• What needs to be done: Look through the entries below and report every line that has "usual".

• Material for this task:
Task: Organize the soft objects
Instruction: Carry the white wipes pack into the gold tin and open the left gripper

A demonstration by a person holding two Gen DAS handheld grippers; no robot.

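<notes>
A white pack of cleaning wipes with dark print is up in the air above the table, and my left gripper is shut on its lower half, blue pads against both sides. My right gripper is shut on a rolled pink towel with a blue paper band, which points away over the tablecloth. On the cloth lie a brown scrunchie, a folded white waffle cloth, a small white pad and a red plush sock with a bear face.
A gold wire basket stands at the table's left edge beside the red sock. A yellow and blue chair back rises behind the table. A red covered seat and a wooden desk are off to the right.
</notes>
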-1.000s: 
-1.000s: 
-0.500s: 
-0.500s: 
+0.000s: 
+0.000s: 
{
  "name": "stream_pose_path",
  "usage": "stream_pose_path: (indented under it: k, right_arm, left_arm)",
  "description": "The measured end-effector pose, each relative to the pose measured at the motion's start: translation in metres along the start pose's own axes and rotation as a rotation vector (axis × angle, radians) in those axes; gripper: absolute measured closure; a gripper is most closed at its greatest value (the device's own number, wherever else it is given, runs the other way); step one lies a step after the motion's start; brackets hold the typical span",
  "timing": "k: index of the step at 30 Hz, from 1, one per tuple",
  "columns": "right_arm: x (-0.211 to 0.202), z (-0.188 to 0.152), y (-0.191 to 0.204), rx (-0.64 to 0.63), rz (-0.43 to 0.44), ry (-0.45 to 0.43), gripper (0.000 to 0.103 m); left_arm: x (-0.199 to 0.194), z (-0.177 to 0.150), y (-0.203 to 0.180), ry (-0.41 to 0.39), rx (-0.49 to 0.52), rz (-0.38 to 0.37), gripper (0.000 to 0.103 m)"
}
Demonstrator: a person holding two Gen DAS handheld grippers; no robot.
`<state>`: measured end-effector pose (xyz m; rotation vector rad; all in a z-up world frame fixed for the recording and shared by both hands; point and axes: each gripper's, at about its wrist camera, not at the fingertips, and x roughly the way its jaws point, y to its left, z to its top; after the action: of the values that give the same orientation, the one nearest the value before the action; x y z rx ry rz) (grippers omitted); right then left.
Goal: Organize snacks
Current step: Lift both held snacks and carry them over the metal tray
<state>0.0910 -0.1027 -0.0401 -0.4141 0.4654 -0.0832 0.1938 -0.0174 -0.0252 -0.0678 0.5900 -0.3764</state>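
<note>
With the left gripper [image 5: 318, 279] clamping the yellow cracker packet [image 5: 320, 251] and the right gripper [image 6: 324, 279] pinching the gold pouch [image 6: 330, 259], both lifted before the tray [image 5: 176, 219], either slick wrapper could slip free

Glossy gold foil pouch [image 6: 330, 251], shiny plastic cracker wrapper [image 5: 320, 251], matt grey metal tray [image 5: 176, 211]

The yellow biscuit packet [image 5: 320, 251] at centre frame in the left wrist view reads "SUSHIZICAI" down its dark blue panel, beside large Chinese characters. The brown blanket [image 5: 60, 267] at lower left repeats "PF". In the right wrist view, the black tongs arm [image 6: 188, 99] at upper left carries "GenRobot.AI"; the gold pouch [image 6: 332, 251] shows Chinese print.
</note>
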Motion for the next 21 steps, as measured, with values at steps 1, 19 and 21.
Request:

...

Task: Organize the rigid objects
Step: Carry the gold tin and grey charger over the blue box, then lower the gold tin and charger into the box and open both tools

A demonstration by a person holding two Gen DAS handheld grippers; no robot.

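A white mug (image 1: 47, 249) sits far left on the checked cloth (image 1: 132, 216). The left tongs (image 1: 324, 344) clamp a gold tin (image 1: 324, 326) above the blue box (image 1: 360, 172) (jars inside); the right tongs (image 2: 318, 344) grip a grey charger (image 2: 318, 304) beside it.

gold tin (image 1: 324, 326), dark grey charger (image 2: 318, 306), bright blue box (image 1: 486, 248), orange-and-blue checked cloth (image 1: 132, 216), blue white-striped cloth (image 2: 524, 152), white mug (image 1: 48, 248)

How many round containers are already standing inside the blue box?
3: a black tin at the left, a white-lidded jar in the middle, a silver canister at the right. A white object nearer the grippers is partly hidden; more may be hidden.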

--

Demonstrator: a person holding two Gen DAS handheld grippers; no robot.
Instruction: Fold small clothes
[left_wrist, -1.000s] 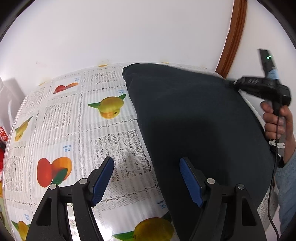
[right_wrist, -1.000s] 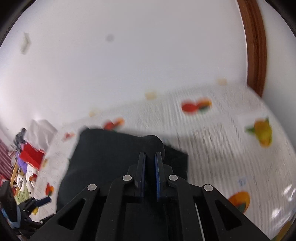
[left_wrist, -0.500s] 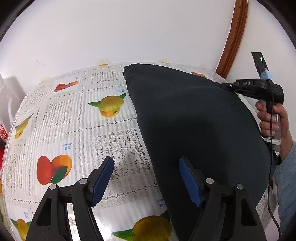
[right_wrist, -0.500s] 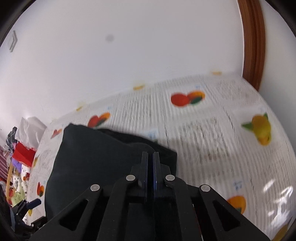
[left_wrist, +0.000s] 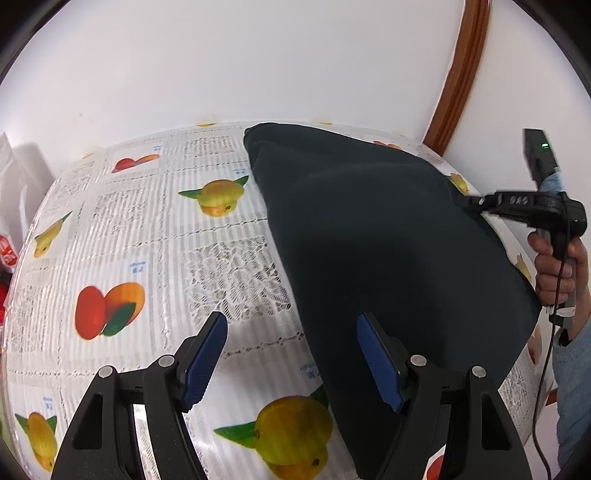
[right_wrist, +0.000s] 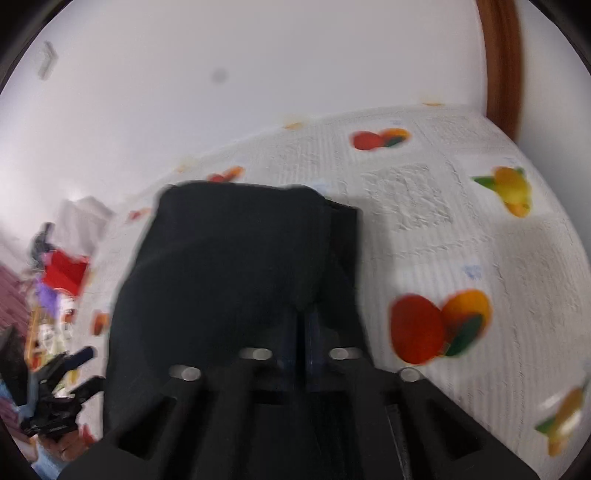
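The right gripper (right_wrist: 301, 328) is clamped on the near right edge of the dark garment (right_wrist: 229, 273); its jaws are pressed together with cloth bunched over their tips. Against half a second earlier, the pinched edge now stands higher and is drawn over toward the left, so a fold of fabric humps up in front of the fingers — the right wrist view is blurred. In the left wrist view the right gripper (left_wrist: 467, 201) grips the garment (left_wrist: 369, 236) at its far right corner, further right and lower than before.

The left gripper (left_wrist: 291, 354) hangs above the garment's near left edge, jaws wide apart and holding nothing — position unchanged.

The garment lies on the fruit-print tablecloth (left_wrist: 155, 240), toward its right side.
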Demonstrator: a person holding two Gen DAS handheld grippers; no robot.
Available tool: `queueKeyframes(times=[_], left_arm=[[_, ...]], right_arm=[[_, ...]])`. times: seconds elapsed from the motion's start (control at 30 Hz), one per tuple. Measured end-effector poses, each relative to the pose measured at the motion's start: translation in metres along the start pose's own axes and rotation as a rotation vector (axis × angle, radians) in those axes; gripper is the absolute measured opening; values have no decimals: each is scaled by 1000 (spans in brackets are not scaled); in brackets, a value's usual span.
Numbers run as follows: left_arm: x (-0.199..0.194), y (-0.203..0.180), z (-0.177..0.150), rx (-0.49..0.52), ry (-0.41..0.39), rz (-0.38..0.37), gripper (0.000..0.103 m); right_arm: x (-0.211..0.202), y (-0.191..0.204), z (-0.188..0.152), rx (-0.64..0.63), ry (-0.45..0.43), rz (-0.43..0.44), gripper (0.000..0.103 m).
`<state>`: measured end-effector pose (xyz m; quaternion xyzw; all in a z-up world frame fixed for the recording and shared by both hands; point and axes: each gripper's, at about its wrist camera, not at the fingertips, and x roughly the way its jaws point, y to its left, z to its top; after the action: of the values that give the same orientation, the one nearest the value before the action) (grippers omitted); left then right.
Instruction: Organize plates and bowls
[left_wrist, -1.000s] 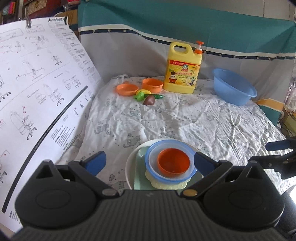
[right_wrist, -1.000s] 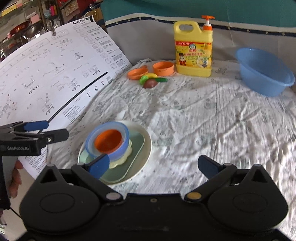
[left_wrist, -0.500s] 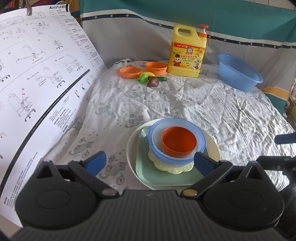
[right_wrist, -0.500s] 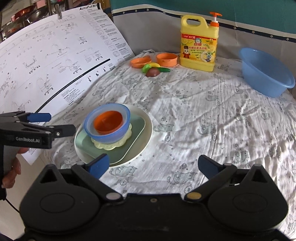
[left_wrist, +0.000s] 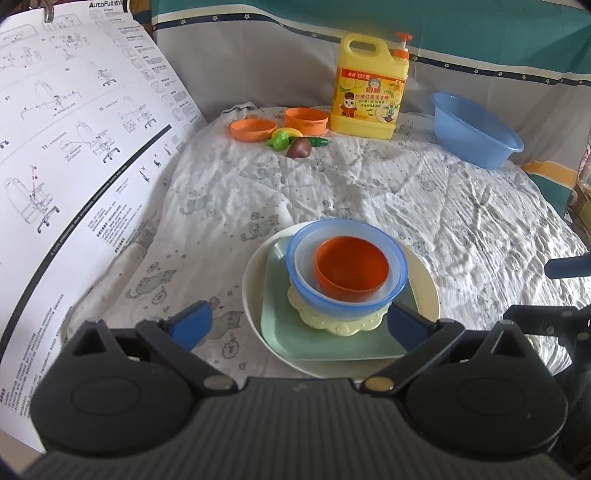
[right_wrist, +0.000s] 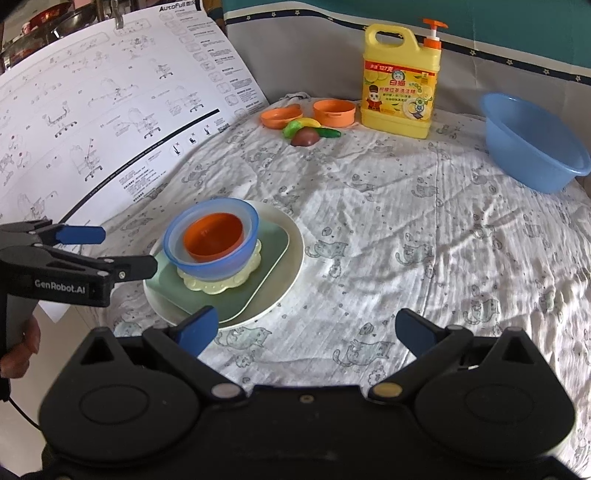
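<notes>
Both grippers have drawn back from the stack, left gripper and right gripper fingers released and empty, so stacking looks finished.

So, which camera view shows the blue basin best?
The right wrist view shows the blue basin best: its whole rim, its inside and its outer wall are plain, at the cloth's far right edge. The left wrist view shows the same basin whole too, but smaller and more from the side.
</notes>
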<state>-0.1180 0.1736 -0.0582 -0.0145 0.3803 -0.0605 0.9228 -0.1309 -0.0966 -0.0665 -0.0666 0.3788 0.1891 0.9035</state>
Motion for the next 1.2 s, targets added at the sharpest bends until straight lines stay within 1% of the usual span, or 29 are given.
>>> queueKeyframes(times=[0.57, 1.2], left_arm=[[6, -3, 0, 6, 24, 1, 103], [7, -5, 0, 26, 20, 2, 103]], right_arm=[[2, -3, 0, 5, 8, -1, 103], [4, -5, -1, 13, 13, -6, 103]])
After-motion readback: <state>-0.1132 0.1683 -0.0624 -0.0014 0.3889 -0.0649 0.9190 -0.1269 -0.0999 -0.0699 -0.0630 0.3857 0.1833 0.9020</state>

• Solution to the problem:
Available tool: `queueKeyframes(times=[_], left_arm=[[_, ...]], right_arm=[[_, ...]])`. times: seconds elapsed from the motion's start (control at 30 Hz), one per tuple. Measured end-effector poses, each relative to the pose measured at the motion's start: translation in metres along the start pose's own axes and rotation as a rotation vector (axis × angle, radians) in those axes; gripper is the absolute measured opening; values have no decimals: each is scaled by 1000 (spans in brackets are not scaled); in brackets, a value's usual span.
Motion for the next 1.2 s, targets added at the sharpest bends until straight lines stay within 1% of the usual span, or 29 are given.

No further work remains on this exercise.